“I’m really excited to overshare and laugh and cry with you tonight!” said Maddie Zahm, one song into her performance from the semi-stage of The Lounge at World Café Live this past Saturday night. The 24-year-old singer/songwriter sold-out the 220-capacity space in less than an hour (faster than Billie Eilish managed to sell-out the same room in 2017…) The crowd was comprised of LGBTQ folks who seemed to be barely on either side of 21, and whose fandom was the perfect amount of rabid for the listening room, which lacks any sort of divider between audience and performer.
The set featured all five tracks from Zahm’s debut EP, You Might Not Like Her, which dropped last August and chronicles the adolescence of a conventionally overweight, closeted queer youth traversing her most formative years in a church community. Although often gut-wrenching in the manner of many poignant coming-of-age tales, Zahm’s music is imbued with far too much heartwarming humor and charm to not ultimately leave listeners feeling uplifted. “Pocket Bible,” the opening track of both the set and the EP kicks off with the line, “Met some guy in my science class; Said he was gay and I didn’t get that.” The next track (again, of both the set and the EP… although the whole show didn’t go that way), “Fat Funny Friend,” tells the story of, “the best friend in Hollywood movies,” which seemed to resonate with Saturday night’s crowd with Morrissey-levels of profundity.

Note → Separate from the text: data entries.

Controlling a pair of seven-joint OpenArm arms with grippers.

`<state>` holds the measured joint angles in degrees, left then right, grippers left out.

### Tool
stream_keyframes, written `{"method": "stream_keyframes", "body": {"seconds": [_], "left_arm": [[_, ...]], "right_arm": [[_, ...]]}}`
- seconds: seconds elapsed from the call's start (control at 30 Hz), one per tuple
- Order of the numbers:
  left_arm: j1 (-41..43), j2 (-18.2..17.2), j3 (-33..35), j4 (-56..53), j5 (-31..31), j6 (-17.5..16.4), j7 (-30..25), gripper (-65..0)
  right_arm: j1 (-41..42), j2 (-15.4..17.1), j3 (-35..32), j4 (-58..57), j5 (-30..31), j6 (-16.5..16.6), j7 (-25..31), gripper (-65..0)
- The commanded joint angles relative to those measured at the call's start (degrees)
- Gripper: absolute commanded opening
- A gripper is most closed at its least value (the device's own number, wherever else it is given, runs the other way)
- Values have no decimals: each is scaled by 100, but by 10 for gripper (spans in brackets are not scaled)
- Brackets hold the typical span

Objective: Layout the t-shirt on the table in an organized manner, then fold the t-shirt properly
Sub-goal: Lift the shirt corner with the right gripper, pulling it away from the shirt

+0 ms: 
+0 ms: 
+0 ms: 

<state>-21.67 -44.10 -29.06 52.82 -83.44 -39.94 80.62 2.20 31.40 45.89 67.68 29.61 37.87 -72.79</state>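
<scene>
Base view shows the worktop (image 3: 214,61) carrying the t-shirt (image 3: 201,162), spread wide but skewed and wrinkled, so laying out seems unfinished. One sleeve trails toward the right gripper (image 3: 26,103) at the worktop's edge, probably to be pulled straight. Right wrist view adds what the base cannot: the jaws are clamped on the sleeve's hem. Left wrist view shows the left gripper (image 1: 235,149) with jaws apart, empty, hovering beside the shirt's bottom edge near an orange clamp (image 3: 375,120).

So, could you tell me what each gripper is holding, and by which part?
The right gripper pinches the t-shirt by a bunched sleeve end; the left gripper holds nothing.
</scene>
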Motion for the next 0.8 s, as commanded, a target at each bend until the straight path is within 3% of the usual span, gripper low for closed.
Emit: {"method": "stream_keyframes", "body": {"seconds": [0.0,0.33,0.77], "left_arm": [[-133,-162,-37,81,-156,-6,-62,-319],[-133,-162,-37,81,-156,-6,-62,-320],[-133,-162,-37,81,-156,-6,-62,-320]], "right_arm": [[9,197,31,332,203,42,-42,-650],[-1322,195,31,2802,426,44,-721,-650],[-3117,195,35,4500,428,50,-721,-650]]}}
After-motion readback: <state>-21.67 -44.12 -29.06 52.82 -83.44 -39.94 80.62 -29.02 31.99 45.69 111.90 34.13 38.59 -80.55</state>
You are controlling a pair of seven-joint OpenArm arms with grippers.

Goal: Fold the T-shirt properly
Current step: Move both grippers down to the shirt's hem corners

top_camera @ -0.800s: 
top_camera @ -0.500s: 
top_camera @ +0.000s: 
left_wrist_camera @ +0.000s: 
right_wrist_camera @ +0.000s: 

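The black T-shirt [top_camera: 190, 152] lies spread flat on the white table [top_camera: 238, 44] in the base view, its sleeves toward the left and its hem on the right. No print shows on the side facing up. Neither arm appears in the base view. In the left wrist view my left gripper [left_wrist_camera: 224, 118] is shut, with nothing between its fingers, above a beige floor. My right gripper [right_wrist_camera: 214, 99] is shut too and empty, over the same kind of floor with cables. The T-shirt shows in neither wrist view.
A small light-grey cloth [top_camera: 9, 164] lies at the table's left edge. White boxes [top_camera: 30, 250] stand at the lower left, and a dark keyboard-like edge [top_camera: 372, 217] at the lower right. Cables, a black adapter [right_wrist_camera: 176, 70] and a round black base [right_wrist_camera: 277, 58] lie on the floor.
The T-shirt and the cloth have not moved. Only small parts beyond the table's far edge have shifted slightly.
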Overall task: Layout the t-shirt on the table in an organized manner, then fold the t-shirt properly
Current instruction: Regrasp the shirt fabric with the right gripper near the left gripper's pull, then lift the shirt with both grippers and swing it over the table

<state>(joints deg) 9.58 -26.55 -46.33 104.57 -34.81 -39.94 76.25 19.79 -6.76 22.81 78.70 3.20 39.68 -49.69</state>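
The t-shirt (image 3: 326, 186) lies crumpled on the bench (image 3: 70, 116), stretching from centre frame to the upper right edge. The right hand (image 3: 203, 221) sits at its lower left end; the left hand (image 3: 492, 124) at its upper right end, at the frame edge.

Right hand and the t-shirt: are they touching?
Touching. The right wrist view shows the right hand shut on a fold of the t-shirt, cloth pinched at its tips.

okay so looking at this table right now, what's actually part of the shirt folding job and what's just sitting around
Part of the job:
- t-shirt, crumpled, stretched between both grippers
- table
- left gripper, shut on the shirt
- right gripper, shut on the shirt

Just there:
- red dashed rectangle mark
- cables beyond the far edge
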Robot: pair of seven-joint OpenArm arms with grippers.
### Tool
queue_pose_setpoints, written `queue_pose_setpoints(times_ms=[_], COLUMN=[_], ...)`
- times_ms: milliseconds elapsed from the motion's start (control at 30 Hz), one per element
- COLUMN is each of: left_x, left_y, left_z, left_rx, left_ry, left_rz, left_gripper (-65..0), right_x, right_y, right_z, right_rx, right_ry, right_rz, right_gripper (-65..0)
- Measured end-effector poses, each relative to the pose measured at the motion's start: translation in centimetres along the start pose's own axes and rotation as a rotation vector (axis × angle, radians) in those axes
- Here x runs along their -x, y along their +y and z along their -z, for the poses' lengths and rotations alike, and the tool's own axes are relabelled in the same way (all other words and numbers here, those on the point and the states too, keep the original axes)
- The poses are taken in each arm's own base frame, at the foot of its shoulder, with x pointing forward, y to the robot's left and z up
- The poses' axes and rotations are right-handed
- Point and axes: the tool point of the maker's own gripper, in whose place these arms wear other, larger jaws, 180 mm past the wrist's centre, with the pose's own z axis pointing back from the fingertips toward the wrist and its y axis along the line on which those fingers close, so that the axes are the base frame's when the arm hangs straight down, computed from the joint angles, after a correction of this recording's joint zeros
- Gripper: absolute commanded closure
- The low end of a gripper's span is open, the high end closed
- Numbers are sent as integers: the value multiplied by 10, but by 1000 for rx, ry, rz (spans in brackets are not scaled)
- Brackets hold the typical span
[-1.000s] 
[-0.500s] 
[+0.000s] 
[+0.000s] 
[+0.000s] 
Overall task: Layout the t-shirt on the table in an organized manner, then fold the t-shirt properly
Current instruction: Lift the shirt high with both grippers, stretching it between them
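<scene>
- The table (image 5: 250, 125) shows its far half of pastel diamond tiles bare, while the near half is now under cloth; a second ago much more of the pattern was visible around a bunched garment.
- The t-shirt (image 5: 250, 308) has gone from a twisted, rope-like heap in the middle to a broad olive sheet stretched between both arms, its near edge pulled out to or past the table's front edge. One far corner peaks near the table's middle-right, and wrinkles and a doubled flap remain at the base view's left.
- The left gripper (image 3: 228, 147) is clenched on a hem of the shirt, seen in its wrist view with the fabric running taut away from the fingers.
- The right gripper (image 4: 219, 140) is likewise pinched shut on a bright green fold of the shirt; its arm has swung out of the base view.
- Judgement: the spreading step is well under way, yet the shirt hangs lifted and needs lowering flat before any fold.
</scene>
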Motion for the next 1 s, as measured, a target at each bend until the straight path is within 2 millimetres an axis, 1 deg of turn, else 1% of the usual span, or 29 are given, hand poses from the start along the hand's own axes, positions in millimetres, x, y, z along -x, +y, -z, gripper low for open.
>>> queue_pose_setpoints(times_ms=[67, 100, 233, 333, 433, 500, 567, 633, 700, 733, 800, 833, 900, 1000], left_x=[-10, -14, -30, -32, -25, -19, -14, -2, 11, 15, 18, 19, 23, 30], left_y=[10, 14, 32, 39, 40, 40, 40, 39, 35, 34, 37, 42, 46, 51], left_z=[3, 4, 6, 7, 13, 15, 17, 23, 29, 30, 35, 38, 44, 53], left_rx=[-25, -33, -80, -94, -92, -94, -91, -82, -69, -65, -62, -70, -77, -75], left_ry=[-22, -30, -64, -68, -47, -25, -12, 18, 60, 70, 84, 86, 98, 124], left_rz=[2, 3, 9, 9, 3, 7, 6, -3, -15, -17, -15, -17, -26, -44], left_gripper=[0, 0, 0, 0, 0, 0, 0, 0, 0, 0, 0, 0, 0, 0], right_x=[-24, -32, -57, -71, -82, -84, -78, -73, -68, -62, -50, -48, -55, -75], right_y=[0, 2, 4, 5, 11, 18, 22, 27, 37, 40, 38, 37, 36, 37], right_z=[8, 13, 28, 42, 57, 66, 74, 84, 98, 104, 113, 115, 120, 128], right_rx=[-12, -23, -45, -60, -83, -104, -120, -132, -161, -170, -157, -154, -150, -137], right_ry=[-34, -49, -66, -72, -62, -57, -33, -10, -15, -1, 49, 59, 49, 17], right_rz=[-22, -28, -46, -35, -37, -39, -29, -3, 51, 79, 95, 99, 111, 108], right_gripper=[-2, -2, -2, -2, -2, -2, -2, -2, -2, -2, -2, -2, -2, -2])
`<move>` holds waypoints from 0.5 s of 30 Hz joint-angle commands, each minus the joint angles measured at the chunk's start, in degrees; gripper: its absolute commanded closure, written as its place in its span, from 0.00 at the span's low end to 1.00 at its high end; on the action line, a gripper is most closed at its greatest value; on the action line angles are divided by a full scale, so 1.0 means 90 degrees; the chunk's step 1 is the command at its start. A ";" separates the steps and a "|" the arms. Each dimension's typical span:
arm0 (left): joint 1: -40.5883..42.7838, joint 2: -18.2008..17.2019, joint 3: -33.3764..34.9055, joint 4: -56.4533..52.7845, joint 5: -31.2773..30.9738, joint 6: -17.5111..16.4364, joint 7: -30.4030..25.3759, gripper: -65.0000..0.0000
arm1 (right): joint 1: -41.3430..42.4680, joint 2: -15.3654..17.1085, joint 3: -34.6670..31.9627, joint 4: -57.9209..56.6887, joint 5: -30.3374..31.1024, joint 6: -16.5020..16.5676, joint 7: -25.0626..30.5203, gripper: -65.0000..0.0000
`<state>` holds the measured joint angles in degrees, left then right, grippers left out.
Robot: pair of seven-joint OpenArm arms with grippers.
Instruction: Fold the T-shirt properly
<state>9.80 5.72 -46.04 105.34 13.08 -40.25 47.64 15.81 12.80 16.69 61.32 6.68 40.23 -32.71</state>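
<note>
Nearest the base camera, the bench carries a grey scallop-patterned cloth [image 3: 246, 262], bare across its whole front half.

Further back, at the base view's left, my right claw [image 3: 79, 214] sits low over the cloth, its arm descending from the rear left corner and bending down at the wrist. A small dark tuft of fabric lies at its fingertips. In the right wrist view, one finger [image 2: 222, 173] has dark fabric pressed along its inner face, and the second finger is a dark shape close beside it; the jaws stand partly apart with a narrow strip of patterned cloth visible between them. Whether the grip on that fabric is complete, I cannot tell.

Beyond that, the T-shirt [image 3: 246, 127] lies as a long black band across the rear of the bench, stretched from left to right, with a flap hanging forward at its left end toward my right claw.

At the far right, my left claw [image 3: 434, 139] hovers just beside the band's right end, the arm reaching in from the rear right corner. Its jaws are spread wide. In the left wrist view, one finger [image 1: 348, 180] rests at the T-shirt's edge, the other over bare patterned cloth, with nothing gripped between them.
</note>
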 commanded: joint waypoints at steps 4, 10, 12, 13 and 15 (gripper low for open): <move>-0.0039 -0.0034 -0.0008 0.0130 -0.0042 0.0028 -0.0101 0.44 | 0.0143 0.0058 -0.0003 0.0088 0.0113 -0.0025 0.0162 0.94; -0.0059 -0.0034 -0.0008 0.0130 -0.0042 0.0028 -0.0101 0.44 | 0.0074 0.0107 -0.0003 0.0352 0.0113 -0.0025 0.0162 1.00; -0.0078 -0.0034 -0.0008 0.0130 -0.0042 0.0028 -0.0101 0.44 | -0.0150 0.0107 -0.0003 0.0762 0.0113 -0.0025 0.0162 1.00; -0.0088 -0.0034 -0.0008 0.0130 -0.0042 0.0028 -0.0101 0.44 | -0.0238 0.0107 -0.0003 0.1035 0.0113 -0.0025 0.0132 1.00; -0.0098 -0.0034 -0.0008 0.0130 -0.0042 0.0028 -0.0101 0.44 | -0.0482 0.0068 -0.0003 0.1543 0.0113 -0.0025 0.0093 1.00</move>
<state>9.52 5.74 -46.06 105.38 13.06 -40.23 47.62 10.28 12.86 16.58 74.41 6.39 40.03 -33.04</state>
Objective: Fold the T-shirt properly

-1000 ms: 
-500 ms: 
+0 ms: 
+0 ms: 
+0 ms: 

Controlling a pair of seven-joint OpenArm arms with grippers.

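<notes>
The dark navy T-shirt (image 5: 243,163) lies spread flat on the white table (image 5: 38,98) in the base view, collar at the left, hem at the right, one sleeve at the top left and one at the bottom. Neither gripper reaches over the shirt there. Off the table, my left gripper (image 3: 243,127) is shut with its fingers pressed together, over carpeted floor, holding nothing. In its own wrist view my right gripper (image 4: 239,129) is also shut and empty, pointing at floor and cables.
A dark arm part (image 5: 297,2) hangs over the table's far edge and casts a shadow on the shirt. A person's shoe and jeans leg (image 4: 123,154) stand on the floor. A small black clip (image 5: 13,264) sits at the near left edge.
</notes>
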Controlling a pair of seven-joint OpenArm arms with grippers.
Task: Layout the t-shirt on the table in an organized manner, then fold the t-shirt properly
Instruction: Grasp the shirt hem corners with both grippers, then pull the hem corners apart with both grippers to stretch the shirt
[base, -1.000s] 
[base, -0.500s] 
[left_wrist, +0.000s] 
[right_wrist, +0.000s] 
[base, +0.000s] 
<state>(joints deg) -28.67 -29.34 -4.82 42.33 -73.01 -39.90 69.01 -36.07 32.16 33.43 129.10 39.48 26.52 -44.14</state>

In addition to the songs of You Might Not Like Her – whose title track served as the encore of the hour-ish performance – Maddie Zahm’s set also featured her latest single, “Step On Me,” which chronicles her first queer breakup with shocking levels of empathy for her former love; “Blind Spot,” the ballad that seemed to have put Zahm on the musical map; along with a handful of unreleased tracks, most notably “Dani,” a chapter about a high school faux friendship that picks up right where the narrative of You Might Not Like Her left off.
Although I don’t necessarily see Maddie Zahm as destined for Billie Eilish levels of fame (a seemingly impossibly tall order at this point), but she certainly has the swagger of a star and the voice (both literally and figuratively) capable of speaking to and for a youth population growing exponentially more visible every day. And, as her debut in the City of Brotherly Love and Sisterly Affection drew to a close, the 220 who packed into The Lounge seemed far more grateful to have experienced her than sad it was over, as it was more than obvious that she would be back very soon.